The Financial Conduct Authority (FCA) will launch an audit programme on Thursday to review the sector, following the Brexit vote. 

It comes after a series of scandals over alleged misconduct in the sector.

The regulator will be launching the programme as part of a three-month pilot scheme, which it hopes will become a model for other financial services companies to follow.

The FSA will be looking for evidence that a company has failed to report breaches to the regulator. 

A range of actions are possible, including issuing a caution to the company, suspending its licence, or cancelling its licence altogether. 

“We have a long way to go to get a regulatory regime that is fair, open and transparent and that is not influenced by the big banks and big multinationals,” said the FSA’s chairman, Mark Hoban, in a speech at the London Financial Services Forum.

“This audit will help us make those reforms, which will lead to the future of the sector.”

The FSA is looking for any evidence of the following: “A failure to report fraud or unlawful activity to the financial regulator; “Compliance with the rules and regulations of the Financial Conduct Act; “(Failure to report any breaches to an authorised body, including the FSA, if the breach is significant enough to warrant a caution);”A company failing to comply with its obligations under the FSA and its code of conduct; (Failure to respond to the FSA within a reasonable period of time, and in the way required by the FSA) “Fraud or other misconduct”The FSA says it will look at the “potential costs of compliance” and the “impact on the sector”, as well as any “possible risks” to the sector from the regulator’s audit.

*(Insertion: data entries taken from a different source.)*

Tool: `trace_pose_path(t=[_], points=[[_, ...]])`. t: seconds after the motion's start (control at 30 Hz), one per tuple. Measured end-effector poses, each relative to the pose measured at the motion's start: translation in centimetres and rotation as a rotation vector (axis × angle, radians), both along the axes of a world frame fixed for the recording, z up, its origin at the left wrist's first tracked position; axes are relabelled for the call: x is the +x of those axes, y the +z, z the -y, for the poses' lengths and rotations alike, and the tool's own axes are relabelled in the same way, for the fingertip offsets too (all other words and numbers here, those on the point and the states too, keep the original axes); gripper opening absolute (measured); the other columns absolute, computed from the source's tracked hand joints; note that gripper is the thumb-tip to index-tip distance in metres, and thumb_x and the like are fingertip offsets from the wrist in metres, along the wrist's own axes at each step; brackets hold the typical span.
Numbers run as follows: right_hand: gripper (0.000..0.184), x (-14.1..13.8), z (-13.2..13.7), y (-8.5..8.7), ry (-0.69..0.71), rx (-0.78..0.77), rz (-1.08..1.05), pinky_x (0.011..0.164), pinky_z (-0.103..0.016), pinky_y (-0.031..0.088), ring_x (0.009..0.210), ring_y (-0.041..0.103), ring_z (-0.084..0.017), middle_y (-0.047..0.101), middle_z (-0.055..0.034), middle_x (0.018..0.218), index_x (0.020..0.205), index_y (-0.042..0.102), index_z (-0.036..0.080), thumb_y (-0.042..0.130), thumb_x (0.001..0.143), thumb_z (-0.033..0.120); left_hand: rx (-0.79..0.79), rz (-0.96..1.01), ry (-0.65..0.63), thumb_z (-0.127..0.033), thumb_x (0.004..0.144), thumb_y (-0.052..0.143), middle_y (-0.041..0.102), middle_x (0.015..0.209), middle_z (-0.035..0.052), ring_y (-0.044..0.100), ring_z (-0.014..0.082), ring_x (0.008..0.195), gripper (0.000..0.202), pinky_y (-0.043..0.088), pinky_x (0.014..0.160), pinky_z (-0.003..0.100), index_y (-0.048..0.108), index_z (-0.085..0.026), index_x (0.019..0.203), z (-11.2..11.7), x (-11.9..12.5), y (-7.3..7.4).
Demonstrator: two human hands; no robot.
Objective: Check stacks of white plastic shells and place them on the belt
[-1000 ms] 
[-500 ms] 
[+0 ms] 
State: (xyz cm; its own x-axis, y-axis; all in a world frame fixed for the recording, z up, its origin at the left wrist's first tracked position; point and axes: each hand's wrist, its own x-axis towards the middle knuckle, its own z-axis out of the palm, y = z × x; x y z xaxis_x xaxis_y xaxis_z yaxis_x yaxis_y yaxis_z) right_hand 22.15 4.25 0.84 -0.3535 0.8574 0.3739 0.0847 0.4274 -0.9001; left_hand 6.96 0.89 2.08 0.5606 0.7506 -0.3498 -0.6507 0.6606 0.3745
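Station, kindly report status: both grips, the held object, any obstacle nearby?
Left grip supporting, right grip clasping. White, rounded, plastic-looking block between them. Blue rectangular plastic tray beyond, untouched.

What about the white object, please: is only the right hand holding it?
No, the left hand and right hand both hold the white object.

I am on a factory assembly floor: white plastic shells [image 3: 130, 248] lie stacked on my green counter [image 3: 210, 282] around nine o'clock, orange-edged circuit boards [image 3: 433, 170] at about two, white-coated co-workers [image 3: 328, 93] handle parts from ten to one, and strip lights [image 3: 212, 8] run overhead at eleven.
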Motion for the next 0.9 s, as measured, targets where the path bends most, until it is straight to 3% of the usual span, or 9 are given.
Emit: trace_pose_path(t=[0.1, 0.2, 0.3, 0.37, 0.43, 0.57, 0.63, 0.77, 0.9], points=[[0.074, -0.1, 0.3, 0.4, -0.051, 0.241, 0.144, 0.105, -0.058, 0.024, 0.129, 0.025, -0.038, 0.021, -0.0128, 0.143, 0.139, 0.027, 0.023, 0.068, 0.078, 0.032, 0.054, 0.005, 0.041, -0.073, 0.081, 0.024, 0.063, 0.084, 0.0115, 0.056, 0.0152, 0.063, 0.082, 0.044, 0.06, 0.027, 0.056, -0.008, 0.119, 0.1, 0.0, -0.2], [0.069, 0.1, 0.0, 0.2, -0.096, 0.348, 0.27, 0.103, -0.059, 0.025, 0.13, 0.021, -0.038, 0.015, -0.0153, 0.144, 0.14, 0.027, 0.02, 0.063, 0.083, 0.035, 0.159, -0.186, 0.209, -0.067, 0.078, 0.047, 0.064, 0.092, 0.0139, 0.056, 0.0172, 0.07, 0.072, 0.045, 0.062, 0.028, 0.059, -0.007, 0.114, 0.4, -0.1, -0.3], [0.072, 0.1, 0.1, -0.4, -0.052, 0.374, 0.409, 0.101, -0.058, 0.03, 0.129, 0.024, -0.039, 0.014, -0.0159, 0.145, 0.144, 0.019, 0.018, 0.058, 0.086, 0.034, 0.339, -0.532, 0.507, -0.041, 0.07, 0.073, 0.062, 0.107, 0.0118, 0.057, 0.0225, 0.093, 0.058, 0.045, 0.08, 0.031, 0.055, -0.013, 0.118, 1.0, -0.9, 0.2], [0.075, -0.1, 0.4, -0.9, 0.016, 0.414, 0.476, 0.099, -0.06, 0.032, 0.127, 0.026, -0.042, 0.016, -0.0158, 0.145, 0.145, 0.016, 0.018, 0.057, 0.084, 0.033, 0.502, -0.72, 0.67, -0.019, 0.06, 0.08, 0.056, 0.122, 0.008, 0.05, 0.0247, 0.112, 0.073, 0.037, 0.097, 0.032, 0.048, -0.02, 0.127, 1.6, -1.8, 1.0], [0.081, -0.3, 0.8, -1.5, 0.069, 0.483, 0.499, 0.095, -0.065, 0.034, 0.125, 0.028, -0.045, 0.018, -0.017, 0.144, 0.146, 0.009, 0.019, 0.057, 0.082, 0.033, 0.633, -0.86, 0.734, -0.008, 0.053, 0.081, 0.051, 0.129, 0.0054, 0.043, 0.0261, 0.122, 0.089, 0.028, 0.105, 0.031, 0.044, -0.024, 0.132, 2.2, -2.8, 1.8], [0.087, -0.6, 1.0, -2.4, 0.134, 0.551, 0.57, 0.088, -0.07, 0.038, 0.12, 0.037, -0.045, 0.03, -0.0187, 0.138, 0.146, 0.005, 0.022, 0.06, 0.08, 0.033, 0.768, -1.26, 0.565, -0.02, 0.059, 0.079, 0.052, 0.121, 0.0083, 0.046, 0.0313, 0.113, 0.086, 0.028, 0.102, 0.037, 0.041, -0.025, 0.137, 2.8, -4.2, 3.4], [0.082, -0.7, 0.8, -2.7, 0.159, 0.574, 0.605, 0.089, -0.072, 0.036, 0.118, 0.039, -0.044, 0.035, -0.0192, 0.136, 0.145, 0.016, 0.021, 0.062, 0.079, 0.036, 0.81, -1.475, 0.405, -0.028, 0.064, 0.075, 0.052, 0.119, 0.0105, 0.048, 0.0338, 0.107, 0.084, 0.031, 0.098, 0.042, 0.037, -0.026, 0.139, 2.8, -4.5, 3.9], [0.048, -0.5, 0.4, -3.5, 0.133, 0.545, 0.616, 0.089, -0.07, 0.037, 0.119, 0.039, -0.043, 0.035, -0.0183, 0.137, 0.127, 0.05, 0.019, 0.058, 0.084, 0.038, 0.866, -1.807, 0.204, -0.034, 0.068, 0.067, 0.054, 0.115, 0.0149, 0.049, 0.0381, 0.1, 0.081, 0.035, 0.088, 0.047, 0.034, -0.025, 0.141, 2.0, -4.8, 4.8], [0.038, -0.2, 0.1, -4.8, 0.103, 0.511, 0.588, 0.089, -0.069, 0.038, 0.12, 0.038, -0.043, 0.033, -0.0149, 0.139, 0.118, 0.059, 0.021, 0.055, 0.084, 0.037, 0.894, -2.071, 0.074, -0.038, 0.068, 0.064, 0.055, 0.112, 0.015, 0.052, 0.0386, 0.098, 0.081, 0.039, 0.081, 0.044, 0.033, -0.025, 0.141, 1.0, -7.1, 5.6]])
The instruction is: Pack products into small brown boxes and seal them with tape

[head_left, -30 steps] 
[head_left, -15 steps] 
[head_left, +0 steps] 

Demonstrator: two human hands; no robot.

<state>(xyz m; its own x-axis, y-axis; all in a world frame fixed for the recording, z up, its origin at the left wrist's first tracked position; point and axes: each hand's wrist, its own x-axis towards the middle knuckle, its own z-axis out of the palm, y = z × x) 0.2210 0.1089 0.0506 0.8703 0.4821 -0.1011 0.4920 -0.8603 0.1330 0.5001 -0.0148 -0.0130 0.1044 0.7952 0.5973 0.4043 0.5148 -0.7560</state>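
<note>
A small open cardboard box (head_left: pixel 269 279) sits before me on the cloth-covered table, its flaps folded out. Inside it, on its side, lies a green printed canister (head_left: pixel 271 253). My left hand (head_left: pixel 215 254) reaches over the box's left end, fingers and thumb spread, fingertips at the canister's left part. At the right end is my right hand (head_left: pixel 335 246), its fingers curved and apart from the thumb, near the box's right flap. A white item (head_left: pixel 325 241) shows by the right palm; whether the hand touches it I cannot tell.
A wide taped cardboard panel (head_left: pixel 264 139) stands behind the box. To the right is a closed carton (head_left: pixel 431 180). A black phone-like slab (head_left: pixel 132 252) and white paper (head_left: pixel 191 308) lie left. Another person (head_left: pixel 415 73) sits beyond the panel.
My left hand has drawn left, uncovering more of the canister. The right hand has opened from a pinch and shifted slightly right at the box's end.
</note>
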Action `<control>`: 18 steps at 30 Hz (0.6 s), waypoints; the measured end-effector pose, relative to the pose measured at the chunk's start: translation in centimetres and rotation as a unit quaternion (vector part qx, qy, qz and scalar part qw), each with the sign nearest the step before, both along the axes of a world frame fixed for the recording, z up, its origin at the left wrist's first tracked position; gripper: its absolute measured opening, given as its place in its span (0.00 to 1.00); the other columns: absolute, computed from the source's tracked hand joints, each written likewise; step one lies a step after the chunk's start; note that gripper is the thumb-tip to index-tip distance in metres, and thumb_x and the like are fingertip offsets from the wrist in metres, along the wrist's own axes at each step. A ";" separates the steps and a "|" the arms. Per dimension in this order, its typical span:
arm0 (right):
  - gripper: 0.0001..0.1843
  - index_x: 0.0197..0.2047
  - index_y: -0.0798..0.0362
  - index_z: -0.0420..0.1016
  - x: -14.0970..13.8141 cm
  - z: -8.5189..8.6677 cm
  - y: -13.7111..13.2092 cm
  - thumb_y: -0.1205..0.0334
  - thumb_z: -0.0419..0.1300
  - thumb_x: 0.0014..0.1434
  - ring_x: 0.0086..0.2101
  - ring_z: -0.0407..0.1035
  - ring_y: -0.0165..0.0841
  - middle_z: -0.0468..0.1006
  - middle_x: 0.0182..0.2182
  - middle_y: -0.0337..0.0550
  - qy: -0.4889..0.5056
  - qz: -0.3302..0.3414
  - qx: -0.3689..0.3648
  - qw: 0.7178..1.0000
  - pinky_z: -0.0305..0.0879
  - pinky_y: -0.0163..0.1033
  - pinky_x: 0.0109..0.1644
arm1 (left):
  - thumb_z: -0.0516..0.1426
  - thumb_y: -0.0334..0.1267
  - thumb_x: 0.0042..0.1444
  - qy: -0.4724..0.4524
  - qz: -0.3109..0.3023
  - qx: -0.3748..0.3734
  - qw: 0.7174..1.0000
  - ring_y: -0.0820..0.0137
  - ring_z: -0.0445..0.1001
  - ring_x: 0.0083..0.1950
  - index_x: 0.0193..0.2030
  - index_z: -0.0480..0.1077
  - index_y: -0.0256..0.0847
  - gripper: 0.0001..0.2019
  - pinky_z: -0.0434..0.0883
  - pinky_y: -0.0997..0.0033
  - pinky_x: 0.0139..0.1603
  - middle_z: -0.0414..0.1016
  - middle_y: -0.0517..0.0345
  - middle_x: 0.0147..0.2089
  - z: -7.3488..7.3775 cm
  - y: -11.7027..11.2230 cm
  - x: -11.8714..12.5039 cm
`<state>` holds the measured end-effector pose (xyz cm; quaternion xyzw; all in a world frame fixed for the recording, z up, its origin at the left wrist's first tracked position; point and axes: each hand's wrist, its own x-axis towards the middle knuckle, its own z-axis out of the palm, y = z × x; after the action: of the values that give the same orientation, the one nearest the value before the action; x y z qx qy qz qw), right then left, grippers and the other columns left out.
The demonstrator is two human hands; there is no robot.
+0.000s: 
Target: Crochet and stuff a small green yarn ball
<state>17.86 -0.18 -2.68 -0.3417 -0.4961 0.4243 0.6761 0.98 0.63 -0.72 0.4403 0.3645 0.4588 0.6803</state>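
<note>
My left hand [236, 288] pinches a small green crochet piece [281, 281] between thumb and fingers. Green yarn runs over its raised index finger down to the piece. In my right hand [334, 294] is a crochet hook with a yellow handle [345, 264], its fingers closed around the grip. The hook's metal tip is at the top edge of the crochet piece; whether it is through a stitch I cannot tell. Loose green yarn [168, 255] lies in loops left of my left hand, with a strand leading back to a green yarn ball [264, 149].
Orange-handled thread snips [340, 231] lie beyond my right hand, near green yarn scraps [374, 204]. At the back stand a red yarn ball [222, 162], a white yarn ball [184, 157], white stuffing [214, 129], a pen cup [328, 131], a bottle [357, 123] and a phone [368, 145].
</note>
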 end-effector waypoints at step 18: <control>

“We are determined to take a tough line in dealing with the financial sector in this critical time,” Hoban said.

“The future of financial services is at stake.

And it will depend on the outcome of this audit.”

The regulator is expected to publish a report in March, but Hoban did not confirm whether the regulator will use that as a starting point for an independent audit.

The government has committed to a “robust” regulatory system that includes a national insurance scheme, and will also introduce a financial services regulator, which would take over the role of the FSA.